Una dinamica simile riguarda i settori ad alta intensità di capitale, come logistica e automotive, dove banche e investitori chiedono maggiore trasparenza per valutare correttamente i rischi di transizione e la capacità delle imprese di allinearsi agli standard europei. L’Agenzia Europea dell’Ambiente conferma che proprio in questi comparti l’esigenza di misurare parametri come energia, risorse naturali, emissioni di gas serra e resilienza ai cambiamenti climatici è aumentata significativamente nel 2023 e nel 2024.

Per molte imprese italiane ciò comporta un cambio di paradigma: non è più sufficiente raccontare le iniziative avviate, ma diventa necessario produrre dati affidabili, coerenti e confrontabili. Questo passaggio, oltre a rispondere alle aspettative degli stakeholder, sta contribuendo a definire un nuovo standard competitivo in cui l’attenzione alla sostenibilità è sempre più intrecciata con la solidità industriale e finanziaria.

Come stanno reagendo le imprese: investimenti, strumenti e priorità

Il quadro che emerge dal report CRIF mostra un sistema imprenditoriale più maturo e determinato a gestire la sostenibilità in modo strutturato. Le aziende stanno investendo sempre più nella digitalizzazione dei dati, adottando piattaforme integrate capaci di raccogliere informazioni ambientali, sociali e di governance in maniera continua e verificabile. Questo passaggio non è soltanto tecnico: rappresenta l’evoluzione da un approccio basato su dichiarazioni qualitative a un modello in cui i numeri diventano la base delle decisioni strategiche.

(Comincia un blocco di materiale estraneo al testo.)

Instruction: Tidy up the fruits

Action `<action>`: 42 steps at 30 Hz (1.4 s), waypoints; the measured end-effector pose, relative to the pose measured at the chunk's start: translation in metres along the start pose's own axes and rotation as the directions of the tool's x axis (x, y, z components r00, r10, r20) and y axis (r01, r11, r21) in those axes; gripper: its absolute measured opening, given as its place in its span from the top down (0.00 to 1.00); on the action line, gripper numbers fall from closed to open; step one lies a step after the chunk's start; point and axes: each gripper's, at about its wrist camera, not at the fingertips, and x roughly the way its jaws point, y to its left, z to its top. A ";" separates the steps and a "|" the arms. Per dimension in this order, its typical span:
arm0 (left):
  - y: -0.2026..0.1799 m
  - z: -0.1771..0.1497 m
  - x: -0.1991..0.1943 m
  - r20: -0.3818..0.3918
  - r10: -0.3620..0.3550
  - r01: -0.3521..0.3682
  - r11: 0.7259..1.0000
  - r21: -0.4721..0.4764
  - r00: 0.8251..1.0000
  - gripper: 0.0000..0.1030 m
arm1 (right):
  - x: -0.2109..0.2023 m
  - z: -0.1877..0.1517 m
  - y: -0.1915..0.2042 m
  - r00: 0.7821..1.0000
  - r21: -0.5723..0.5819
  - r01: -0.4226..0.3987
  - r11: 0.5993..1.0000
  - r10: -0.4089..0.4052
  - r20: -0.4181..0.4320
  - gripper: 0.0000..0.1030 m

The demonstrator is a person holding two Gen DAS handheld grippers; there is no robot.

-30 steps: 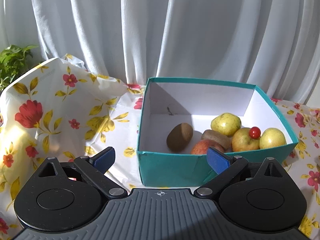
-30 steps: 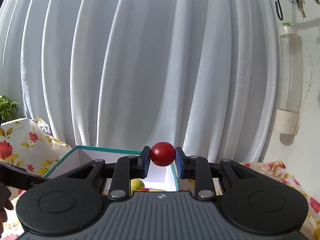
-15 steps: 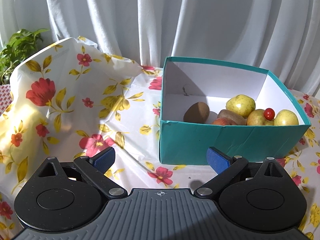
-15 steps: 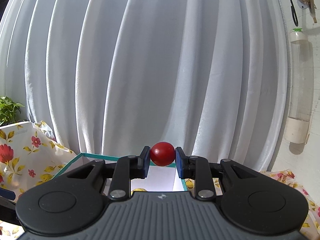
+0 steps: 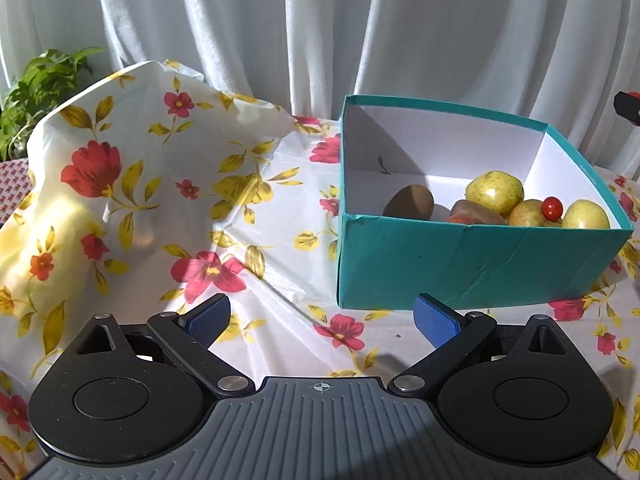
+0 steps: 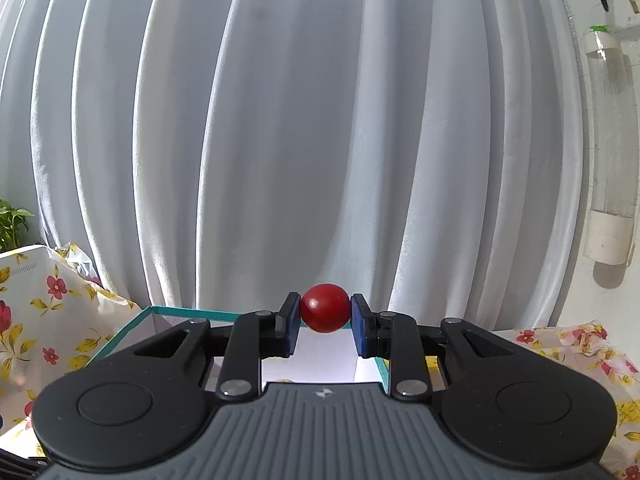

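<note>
Left wrist view: left tongs (image 5: 320,318) are spread wide with nothing between the blue pads, low centre of frame over the floral cloth (image 5: 168,208) covering the desk. Teal box (image 5: 472,264) sits right of centre, just beyond the right pad. Inside, bunched at the right end: brown kiwi (image 5: 410,202), a second kiwi (image 5: 476,211), three yellow-green fruits (image 5: 495,191), and a small cherry tomato (image 5: 552,208) resting on top of them. A bit of red fruit shows behind the near wall; can't tell what. Green plant (image 5: 40,84) at the left edge, white curtain (image 5: 280,40) behind.

Right wrist view: right tongs (image 6: 325,322) are clamped on a red cherry tomato (image 6: 325,308), pads pressing both sides, centre of frame. It's held above the box (image 6: 176,312), whose rim and white inside show behind the fingers. Clear bottle (image 6: 610,152) hangs on the wall at upper right.
</note>
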 end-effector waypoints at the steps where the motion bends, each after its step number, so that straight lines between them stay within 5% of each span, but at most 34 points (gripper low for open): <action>1: 0.001 0.000 0.000 -0.001 0.003 -0.003 1.000 -0.001 1.000 0.02 | 0.003 -0.002 0.000 1.000 -0.002 0.001 1.000 -0.001 -0.008 0.75; 13: -0.001 -0.002 0.002 -0.013 0.001 -0.001 1.000 0.013 1.000 0.02 | 0.045 -0.027 0.005 0.990 -0.016 0.016 1.000 -0.018 -0.141 0.75; 35: -0.004 -0.004 0.000 -0.021 -0.007 0.008 1.000 0.031 1.000 0.02 | 0.064 -0.035 0.002 0.980 -0.029 0.027 0.999 -0.033 -0.197 0.74; 42: -0.005 -0.006 -0.002 -0.016 -0.011 0.012 0.999 0.039 1.000 0.02 | 0.051 -0.027 -0.002 0.986 -0.019 0.033 0.999 -0.036 -0.164 0.45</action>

La misurazione delle emissioni, in particolare, sta diventando un ambito centrale. Molte imprese hanno iniziato a includere gli Scope 1 e 2 nei propri inventari e stanno progressivamente ampliando l’analisi allo Scope 3, consapevoli del fatto che una parte significativa del loro impatto si concentra proprio nella catena di fornitura. Parallelamente, cresce l’attenzione verso sistemi di monitoraggio energetico che permettono di valutare in tempo reale consumi, sprechi e opportunità di efficientamento.

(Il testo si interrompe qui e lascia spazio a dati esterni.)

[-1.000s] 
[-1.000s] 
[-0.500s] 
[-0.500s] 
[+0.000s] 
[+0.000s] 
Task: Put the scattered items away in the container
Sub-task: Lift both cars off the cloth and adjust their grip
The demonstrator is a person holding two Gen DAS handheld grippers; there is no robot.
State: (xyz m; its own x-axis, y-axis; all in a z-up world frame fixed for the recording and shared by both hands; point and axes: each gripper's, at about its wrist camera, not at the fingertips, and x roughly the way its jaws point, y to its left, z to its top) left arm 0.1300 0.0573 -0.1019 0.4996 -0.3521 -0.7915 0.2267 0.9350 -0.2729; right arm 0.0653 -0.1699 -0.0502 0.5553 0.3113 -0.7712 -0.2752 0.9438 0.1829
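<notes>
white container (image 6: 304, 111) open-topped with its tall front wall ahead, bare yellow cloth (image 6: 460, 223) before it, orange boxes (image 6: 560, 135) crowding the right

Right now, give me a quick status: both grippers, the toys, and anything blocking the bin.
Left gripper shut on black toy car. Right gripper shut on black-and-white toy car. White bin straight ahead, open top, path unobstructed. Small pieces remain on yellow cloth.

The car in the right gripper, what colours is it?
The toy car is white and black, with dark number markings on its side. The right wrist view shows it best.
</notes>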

Accanto alla digitalizzazione dei processi, molte organizzazioni stanno definendo veri e propri piani di transizione, documenti che delineano obiettivi climatici, investimenti previsti, tempistiche di attuazione e responsabilità interne. Questo tipo di pianificazione consente di dialogare con maggiore credibilità con il sistema bancario e con gli stakeholder finanziari, che richiedono indicatori misurabili per valutare la solidità delle strategie aziendali rispetto ai rischi ambientali e alla trasformazione dei mercati.

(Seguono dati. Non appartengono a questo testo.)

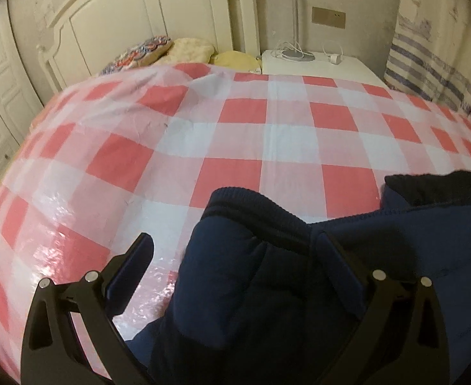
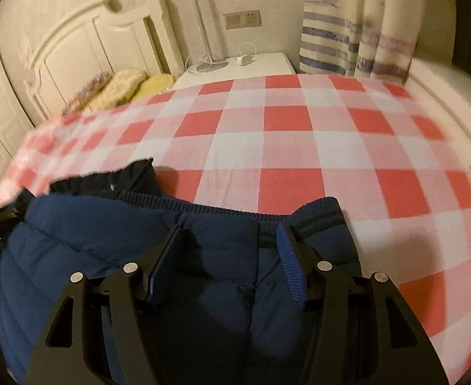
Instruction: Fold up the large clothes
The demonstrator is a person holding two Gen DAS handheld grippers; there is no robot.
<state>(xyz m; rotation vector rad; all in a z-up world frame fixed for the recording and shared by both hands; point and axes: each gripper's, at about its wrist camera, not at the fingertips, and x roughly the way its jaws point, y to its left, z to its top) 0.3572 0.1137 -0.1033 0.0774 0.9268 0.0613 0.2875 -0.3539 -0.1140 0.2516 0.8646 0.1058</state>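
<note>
A navy padded jacket [image 1: 299, 288] with a ribbed hem lies on the red-and-white checked bed cover [image 1: 235, 134]. In the left wrist view my left gripper [image 1: 235, 243] is open wide, its jaws either side of the jacket's ribbed left corner. In the right wrist view the jacket [image 2: 75, 240] fills the lower left, with its dark lining folded out at the far edge. My right gripper [image 2: 229, 234] is open, its jaws astride the ribbed hem, with padded cloth between them.
The checked cover [image 2: 299, 147] spreads far ahead. Pillows [image 1: 171, 51] lie by a white headboard [image 1: 132, 16]. A white nightstand [image 2: 235, 67] holds a lamp base and a cable. A striped curtain [image 2: 347, 38] hangs at right.
</note>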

Il risultato è un percorso più consapevole, in cui la sostenibilità diventa un fattore operativo oltre che reputazionale. Le imprese che investono oggi in strumenti, competenze e governance dei dati si trovano in una posizione di vantaggio rispetto a chi continua a considerare i temi ESG come un adempimento marginale o accessorio: in un contesto in cui la trasparenza è sempre più richiesta, la capacità di misurare e dimostrare i propri progressi diventa un asset competitivo decisivo.